## WHAT THIS TASK INVOLVES
Please write out exactly the lines from the opening of the listing through the line that holds "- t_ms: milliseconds", including both, and nothing else; no pictures.

## PROVIDED DATA
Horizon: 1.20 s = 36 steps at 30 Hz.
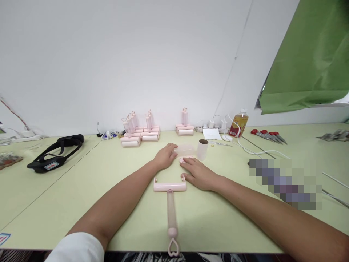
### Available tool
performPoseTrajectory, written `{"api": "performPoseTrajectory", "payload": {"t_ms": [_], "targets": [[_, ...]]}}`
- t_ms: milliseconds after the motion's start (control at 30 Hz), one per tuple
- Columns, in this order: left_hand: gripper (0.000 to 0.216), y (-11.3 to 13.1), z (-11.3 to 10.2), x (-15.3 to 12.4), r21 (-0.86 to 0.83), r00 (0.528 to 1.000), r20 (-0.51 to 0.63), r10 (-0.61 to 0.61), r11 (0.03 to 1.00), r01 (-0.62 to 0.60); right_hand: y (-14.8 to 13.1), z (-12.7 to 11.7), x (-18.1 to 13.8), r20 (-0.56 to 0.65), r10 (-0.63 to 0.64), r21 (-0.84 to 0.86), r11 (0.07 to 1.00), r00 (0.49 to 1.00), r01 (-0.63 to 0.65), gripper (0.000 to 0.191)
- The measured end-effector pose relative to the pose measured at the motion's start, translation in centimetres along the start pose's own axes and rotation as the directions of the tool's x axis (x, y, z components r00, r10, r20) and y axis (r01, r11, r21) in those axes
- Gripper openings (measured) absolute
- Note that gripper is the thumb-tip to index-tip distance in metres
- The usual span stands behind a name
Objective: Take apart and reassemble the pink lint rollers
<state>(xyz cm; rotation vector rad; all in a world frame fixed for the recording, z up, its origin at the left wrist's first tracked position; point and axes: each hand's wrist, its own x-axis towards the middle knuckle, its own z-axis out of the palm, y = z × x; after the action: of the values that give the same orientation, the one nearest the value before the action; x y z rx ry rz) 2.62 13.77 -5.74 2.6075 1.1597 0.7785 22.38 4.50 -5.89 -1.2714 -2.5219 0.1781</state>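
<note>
Head view: a pink frame (170, 186) is laid on the pale green table (131, 222), its two arms pointed to 12 o'clock and its handle (171, 214), ended by a heart-shaped loop, run out to 6 o'clock. With the frame taken as the clock's centre, the left hand (165, 156) is placed at 12, its fingers beside the left end of a clear cover (185, 149); whether the cover is pinched cannot be told. At 2 to 3, the right hand (200, 174) is held with thumb and fingers apart, the fingertips set on a small pink piece (181, 160) and the thumb brought to the frame's right arm. A white tube (202, 151) is stood upright between 1 and 2, just beyond the right hand. Pink rollers (149, 136) are grouped toward 11, and others (185, 131) are placed between 12 and 1. A bottle (239, 123) is seen at 2, and a black strap (53, 162) between 9 and 10.
</note>
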Motion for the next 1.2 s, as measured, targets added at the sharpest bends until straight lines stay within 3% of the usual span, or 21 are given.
{"api": "performPoseTrajectory", "payload": {"t_ms": [100,200,267,333,600,900,1067,1133,1167,1200], "targets": [[0.037,-0.1,0.1,-0.1,-0.013,1.0,-0.005,-0.009,1.0,0.009,-0.2,-0.9,-0.1,-0.083,0.093,0.004,0.996,0.992,-0.093,0.041],[0.039,-0.3,0.2,-0.2,-0.022,1.0,0.0,-0.025,0.999,0.025,-0.2,-2.5,-0.2,-0.136,0.302,-0.028,0.951,0.944,-0.308,0.032],[0.04,-0.3,0.2,-0.2,-0.026,0.999,0.007,-0.032,0.999,0.032,0.2,-3.5,-0.4,-0.091,0.427,-0.06,0.899,0.9,-0.433,0.028],[0.041,-0.4,0.2,-0.3,-0.031,0.999,0.013,-0.035,0.999,0.035,0.9,-4.2,-0.6,-0.031,0.475,-0.073,0.876,0.879,-0.476,0.023],[0.042,-0.5,0.2,-0.3,-0.067,0.999,0.029,-0.018,0.998,0.02,3.1,-3.7,-0.1,-0.022,0.45,-0.047,0.892,0.893,-0.45,0.016],[0.044,0.3,-0.1,-0.7,-0.117,0.999,0.027,-0.041,0.992,0.044,2.5,-3.6,-0.2,-0.036,0.46,0.003,0.888,0.887,-0.46,0.016],[0.032,2.5,-3.1,-0.2,-0.094,0.991,-0.027,-0.134,0.987,0.131,1.7,-3.9,-0.2,-0.094,0.482,0.022,0.876,0.871,-0.482,0.018],[0.031,4.2,-5.0,-0.8,-0.09,0.992,0.031,-0.124,0.988,0.126,1.1,-4.0,-0.3,-0.142,0.466,0.057,0.885,0.873,-0.463,0.018],[0.035,5.1,-5.9,-1.4,-0.09,0.988,0.111,-0.104,0.989,0.114,0.6,-4.1,-0.4,-0.166,0.449,0.093,0.894,0.878,-0.439,0.019],[0.039,6.0,-6.7,-2.2,-0.063,0.958,0.277,-0.076,0.993,0.097,0.1,-4.1,-0.5,-0.185,0.428,0.142,0.903,0.885,-0.406,0.02]]}}
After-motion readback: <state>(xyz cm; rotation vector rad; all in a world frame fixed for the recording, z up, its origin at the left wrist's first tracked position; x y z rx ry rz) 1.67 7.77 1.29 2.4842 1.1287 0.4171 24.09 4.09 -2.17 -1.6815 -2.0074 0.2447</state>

## EXERCISE RESPONSE
Horizon: 1.20 s = 36 steps at 30 Hz.
### Available tool
performPoseTrajectory, written `{"api": "performPoseTrajectory", "payload": {"t_ms": [_], "targets": [[_, ...]]}}`
- t_ms: milliseconds after the motion's start (control at 30 Hz), one per tuple

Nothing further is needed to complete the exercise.